Sialnya, semua karena seorang gadis.

Kevin duduk di balik meja kantornya yang luas memutar whiskey dalam gelas kristal, menatap cairan keemasan itu dengan ekspresi dingin. Seharusnya ini hanya peringatan biasa—bertemu, mengancam, lalu selesai.

Tapi Seraphina Castillio tidak bereaksi seperti yang dia harapkan.

Tidak ada ketakutan.
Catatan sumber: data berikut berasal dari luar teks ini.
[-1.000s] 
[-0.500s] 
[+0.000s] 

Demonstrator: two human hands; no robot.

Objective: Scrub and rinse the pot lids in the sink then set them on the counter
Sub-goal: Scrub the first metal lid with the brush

Tidak ada kepasrahan.

Yang ada hanya tatapan penuh api, sesuatu yang seharusnya tidak mungkin ada dalam diri seseorang yang berhadapan dengannya.

Kevin mengepalkan rahangnya.

Sialan.

Dia tidak suka ini.

Gadis itu seharusnya menjadi gangguan sementara. Tidak lebih.

Namun sekarang, pikirannya terus kembali ke satu hal—

Mata Seraphina.

Dia mendengus pelan, meletakkan gelasnya dengan sedikit lebih keras dari yang seharusnya. Hening.

Lalu—

Pintu ruangan terbuka.

Jonas, tangan kanannya, masuk dengan ekspresi serius.

"Bos, ada laporan terbaru."

Kevin menoleh, ekspresinya tetap datar.

"Tentang apa?"

Jonas ragu sejenak sebelum akhirnya berbicara, "Tentang Castillio. Lebih spesifiknya… tentang Seraphina."

Kevin diam.

Mata elangnya sedikit menyipit, tapi ekspresinya tetap terkendali.

"Teruskan."

Jonas menggeser sebuah amplop cokelat ke atas meja. "Kami menemukan sesuatu yang menarik. Gadis itu tidak sepolos yang kita kira."

Menarik.

Kevin mengambil amplop itu, membukanya dengan santai.

Lembar demi lembar dokumen berisi informasi tentang Seraphina Castillio tersebar di hadapannya.

Riwayat keluarga.

Catatan akademik.

Aktivitasnya…

Bahkan sesuatu yang tidak banyak orang tahu.

Kevin membaca dalam diam.

Lalu—sebuah senyum tipis terbentuk di sudut bibirnya.

Gadis itu bukan hanya bermain api.

Dia sudah berada di tengah-tengah kobaran tanpa menyadarinya.

Kevin menyandarkan tubuhnya ke kursi, jemarinya mengetuk permukaan meja kayu mahoni.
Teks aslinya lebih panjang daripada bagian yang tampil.